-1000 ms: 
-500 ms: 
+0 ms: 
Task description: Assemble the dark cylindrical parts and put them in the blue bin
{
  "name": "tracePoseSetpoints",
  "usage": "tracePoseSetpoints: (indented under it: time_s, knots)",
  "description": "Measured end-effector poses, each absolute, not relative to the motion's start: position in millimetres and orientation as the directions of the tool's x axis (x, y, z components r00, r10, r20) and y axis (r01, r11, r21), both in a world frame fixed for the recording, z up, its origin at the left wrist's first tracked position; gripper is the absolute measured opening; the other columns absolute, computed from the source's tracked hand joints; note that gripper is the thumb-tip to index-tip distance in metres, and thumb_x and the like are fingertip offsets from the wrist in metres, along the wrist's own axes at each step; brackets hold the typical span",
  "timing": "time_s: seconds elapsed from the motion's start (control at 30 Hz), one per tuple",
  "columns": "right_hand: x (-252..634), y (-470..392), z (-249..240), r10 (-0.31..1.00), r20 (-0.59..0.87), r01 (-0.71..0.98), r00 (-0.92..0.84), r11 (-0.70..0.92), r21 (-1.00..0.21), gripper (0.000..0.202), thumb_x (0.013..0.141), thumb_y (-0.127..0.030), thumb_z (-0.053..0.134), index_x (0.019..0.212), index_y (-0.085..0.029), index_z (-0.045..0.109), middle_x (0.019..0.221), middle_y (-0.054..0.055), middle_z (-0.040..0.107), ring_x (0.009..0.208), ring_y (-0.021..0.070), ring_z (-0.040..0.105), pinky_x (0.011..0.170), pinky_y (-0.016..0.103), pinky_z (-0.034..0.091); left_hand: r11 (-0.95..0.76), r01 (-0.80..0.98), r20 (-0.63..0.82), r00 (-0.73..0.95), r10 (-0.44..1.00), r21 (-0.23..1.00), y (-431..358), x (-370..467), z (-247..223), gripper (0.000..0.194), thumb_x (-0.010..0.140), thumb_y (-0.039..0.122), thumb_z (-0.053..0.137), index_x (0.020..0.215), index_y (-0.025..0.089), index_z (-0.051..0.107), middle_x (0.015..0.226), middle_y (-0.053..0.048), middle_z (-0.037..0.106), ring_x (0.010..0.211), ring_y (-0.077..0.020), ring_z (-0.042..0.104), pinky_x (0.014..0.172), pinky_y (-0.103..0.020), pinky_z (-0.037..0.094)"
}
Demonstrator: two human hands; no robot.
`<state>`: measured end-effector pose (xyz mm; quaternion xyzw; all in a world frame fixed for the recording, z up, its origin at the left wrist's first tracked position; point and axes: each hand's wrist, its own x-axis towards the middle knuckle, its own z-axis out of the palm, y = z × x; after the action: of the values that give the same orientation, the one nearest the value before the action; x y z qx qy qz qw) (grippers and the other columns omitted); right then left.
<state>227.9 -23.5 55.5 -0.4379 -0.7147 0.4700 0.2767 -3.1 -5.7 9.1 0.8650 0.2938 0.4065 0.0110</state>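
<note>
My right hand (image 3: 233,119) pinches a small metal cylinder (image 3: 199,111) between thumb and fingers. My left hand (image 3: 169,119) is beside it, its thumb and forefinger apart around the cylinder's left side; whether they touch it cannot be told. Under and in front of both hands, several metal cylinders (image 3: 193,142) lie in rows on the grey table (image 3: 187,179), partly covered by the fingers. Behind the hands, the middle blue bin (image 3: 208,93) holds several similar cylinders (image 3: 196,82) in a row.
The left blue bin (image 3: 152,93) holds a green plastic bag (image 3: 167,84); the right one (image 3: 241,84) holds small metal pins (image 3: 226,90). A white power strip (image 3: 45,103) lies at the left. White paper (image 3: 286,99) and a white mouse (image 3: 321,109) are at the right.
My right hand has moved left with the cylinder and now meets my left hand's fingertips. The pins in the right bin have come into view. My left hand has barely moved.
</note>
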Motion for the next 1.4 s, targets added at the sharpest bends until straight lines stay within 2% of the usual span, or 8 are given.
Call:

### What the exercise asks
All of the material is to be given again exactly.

### Problem solution
-1000 ms: 
-500 ms: 
+0 ms: 
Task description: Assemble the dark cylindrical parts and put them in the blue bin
{
  "name": "tracePoseSetpoints",
  "usage": "tracePoseSetpoints: (indented under it: time_s, knots)",
  "description": "Measured end-effector poses, each absolute, not relative to the motion's start: position in millimetres and orientation as the directions of the tool's x axis (x, y, z components r00, r10, r20) and y axis (r01, r11, r21), both in a world frame fixed for the recording, z up, its origin at the left wrist's first tracked position; gripper is the absolute measured opening; the other columns absolute, computed from the source's tracked hand joints; note that gripper is the thumb-tip to index-tip distance in metres, and thumb_x and the like are fingertip offsets from the wrist in metres, along the wrist's own axes at each step; brackets hold the typical span",
  "timing": "time_s: seconds elapsed from the motion's start (control at 30 Hz), one per tuple",
  "columns": "right_hand: x (-252..634), y (-470..392), z (-249..240), r10 (-0.31..1.00), r20 (-0.59..0.87), r01 (-0.71..0.98), r00 (-0.92..0.84), r11 (-0.70..0.92), r21 (-1.00..0.21), gripper (0.000..0.202), thumb_x (0.013..0.141), thumb_y (-0.127..0.030), thumb_z (-0.053..0.134), index_x (0.019..0.212), index_y (-0.085..0.029), index_z (-0.045..0.109), middle_x (0.019..0.221), middle_y (-0.054..0.055), middle_z (-0.040..0.107), ring_x (0.009..0.208), ring_y (-0.021..0.070), ring_z (-0.040..0.105), pinky_x (0.011..0.170), pinky_y (-0.016..0.103), pinky_z (-0.034..0.091); left_hand: r11 (-0.95..0.76), r01 (-0.80..0.98), r20 (-0.63..0.82), r00 (-0.73..0.95), r10 (-0.44..1.00), r21 (-0.23..1.00), y (-431..358), x (-370..467), z (-247..223), gripper (0.000..0.194), thumb_x (-0.010..0.140), thumb_y (-0.039..0.122), thumb_z (-0.053..0.137), index_x (0.020..0.215), index_y (-0.025..0.089), index_z (-0.051..0.107), middle_x (0.015..0.226), middle_y (-0.053..0.048), middle_z (-0.037..0.106), ring_x (0.010..0.211), ring_y (-0.077..0.020), ring_z (-0.042..0.104), pinky_x (0.014..0.172), pinky_y (-0.103..0.020), pinky_z (-0.037..0.094)"
}
Demonstrator: two human hands; no robot.
`<state>`: measured end-effector pose (xyz mm; quaternion xyzw; all in a world frame fixed for the recording, z up, its origin at the left wrist's first tracked position; point and axes: each hand's wrist, its own x-axis towards the middle knuckle, its own z-axis out of the palm, y = z × x; after the action: of the values that give the same orientation, the one nearest the value before the action; x y z qx qy qz qw) (grippers and the other columns omitted); right then left.
<state>227.9 -23.5 55.5 -0.4379 -0.7147 0.4700 0.2767 -3.1 -5.7 9.1 0.8650 0.2938 0.4065 0.0110</state>
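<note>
My right hand (image 3: 233,119) pinches a small metal cylinder (image 3: 199,111) between thumb and fingers. My left hand (image 3: 169,119) is beside it, its thumb and forefinger apart around the cylinder's left side; whether they touch it cannot be told. Under and in front of both hands, several metal cylinders (image 3: 193,142) lie in rows on the grey table (image 3: 187,179), partly covered by the fingers. Behind the hands, the middle blue bin (image 3: 208,93) holds several similar cylinders (image 3: 196,82) in a row.
The left blue bin (image 3: 152,93) holds a green plastic bag (image 3: 167,84); the right one (image 3: 241,84) holds small metal pins (image 3: 226,90). A white power strip (image 3: 45,103) lies at the left. White paper (image 3: 286,99) and a white mouse (image 3: 321,109) are at the right.
My right hand has moved left with the cylinder and now meets my left hand's fingertips. The pins in the right bin have come into view. My left hand has barely moved.
</note>
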Motion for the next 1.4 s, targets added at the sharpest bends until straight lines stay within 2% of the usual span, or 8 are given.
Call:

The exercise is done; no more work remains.